» **What you need to do**
In the entries below, repeat only the lines between those holding "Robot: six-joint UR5" and "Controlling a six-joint", inclusive. Leave pictures out.

Collected data entries:
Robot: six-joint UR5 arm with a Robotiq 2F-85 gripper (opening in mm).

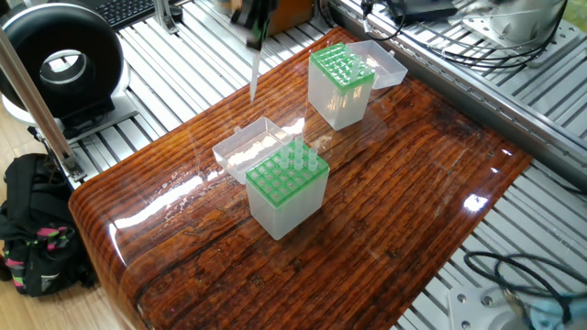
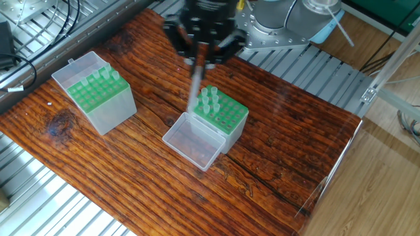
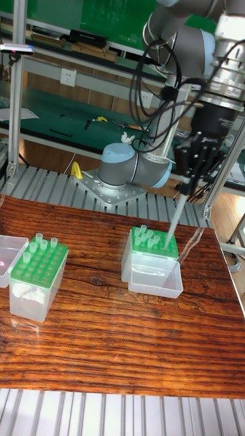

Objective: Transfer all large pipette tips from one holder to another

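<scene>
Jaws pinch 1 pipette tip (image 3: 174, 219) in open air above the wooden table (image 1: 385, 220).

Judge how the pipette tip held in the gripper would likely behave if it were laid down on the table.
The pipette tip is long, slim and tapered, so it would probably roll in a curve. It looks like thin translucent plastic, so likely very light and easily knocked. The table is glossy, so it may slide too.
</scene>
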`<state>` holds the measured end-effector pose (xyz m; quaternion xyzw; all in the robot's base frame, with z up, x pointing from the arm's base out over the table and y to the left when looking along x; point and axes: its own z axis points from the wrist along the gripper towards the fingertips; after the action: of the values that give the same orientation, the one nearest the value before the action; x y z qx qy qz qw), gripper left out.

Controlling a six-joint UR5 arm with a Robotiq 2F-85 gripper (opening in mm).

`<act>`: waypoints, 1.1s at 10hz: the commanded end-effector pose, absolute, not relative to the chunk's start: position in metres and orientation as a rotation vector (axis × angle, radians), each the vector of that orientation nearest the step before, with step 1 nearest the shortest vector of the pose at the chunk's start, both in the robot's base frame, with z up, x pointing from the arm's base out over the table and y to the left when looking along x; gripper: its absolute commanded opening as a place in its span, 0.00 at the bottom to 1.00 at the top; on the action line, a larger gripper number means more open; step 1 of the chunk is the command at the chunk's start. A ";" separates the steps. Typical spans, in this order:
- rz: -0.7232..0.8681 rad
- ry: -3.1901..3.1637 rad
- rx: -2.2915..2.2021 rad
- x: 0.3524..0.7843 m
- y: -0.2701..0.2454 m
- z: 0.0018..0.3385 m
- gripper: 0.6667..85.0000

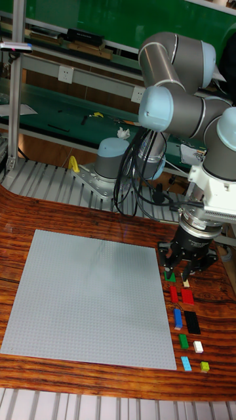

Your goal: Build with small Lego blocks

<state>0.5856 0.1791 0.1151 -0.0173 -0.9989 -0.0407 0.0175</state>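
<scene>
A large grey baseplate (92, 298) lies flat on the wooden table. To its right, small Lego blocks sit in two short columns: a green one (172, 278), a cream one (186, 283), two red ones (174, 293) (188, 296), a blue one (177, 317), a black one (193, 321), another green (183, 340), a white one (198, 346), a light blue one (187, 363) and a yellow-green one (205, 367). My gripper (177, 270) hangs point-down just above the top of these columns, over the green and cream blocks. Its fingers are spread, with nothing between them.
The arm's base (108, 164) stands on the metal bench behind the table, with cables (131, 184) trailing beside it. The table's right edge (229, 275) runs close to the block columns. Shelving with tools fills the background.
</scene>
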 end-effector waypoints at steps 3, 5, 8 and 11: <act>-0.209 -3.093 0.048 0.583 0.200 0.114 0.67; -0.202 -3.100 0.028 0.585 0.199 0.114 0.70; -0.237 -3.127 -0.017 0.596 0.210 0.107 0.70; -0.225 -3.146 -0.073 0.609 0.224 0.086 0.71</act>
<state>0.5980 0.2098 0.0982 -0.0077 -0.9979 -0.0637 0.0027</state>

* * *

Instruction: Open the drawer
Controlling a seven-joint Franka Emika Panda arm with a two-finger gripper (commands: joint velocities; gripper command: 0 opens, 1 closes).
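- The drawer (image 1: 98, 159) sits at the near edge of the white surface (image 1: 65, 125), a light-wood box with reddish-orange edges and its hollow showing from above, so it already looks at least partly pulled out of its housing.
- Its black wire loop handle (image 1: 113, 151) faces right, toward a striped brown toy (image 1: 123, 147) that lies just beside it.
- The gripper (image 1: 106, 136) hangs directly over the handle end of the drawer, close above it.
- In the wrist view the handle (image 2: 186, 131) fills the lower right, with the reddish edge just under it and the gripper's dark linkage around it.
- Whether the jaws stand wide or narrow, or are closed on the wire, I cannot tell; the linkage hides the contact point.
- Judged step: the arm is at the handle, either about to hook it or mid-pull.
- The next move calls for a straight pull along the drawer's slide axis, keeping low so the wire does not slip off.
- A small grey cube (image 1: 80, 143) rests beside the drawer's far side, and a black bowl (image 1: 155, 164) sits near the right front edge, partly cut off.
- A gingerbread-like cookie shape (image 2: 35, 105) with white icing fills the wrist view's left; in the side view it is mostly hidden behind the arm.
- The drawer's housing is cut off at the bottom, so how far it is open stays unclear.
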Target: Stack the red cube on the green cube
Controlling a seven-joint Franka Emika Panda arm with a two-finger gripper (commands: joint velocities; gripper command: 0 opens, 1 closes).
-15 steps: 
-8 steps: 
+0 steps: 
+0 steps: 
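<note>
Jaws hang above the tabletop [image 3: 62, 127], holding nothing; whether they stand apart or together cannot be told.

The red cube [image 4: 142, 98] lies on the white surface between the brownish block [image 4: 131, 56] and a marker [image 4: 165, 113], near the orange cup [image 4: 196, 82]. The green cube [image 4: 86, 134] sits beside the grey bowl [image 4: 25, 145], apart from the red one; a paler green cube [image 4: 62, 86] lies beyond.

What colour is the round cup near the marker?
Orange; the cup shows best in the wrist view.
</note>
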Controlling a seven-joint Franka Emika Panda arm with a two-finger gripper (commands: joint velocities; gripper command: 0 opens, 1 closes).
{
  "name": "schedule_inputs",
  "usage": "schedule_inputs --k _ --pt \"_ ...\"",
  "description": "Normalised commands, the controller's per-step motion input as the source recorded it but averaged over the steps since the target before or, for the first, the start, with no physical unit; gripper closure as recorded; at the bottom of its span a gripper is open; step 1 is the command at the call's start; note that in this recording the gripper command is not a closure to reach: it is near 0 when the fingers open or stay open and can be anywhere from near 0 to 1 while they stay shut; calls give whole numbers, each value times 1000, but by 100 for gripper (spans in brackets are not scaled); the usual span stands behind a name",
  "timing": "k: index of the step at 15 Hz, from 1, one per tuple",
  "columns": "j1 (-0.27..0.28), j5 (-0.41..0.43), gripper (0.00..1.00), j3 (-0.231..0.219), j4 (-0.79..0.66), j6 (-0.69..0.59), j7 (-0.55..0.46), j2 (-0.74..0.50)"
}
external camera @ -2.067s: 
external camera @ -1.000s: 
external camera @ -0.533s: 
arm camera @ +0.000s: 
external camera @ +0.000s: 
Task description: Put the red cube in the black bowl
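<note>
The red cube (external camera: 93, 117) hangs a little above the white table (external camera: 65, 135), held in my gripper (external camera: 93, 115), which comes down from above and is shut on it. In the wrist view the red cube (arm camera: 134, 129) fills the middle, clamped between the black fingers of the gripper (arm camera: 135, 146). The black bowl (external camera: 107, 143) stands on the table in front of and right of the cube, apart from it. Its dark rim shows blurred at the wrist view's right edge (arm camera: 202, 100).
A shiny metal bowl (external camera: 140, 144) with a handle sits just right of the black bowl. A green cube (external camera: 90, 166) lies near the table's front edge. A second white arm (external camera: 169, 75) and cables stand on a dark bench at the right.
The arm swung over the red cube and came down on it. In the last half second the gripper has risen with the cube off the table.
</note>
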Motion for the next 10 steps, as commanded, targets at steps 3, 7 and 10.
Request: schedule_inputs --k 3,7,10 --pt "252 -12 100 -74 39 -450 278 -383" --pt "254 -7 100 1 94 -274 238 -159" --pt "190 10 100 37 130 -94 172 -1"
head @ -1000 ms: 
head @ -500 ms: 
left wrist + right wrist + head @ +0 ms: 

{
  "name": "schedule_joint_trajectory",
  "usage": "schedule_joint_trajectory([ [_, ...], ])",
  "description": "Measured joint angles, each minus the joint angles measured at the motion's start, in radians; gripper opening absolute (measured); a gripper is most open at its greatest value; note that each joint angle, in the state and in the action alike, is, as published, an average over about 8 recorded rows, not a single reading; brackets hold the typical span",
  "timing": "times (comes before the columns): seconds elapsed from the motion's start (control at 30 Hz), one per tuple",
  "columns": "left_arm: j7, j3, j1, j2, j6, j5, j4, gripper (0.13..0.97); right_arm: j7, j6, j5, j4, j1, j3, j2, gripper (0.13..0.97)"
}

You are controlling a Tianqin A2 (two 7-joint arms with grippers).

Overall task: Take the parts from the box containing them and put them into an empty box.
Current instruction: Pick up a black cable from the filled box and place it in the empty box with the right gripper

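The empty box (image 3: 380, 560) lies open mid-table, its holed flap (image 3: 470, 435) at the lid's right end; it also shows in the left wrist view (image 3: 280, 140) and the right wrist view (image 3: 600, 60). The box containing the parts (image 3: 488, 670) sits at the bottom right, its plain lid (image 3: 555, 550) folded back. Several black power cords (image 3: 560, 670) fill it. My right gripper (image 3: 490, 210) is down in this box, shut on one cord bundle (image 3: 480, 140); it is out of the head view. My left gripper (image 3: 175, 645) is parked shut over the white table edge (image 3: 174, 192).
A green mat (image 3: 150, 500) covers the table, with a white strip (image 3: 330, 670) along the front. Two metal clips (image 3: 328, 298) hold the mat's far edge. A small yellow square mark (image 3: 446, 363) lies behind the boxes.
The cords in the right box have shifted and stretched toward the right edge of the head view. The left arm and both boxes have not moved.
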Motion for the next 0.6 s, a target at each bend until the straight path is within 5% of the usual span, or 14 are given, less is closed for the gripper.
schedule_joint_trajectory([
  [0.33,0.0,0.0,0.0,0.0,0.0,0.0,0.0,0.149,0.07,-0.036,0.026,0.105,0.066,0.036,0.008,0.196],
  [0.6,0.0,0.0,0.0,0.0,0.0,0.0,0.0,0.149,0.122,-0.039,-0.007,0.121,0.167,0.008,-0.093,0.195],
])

» **Your solution**
Robot: six-joint UR5 arm with a Robotiq 2F-85 gripper (opening in mm).


Objective: Transfer all large pipette tips from one holder to another

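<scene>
Jaws pinch 1 pipette tip (image 3: 174, 219) in open air above the wooden table (image 1: 385, 220).

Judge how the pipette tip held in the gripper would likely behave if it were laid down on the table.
The pipette tip is long, slim and tapered, so it would probably roll in a curve. It looks like thin translucent plastic, so likely very light and easily knocked. The table is glossy, so it may slide too.
</scene>
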`<state>` holds the measured end-effector pose (xyz m; quaternion xyzw; all in the robot's base frame, with z up, x pointing from the arm's base out over the table and y to the left when looking along x; point and axes: its own z axis points from the wrist along the gripper towards the fingertips; after the action: of the values that give the same orientation, the one nearest the value before the action; x y z qx qy qz qw), gripper left out.

Controlling a six-joint UR5 arm with a Robotiq 2F-85 gripper (opening in mm).

The required output has been given.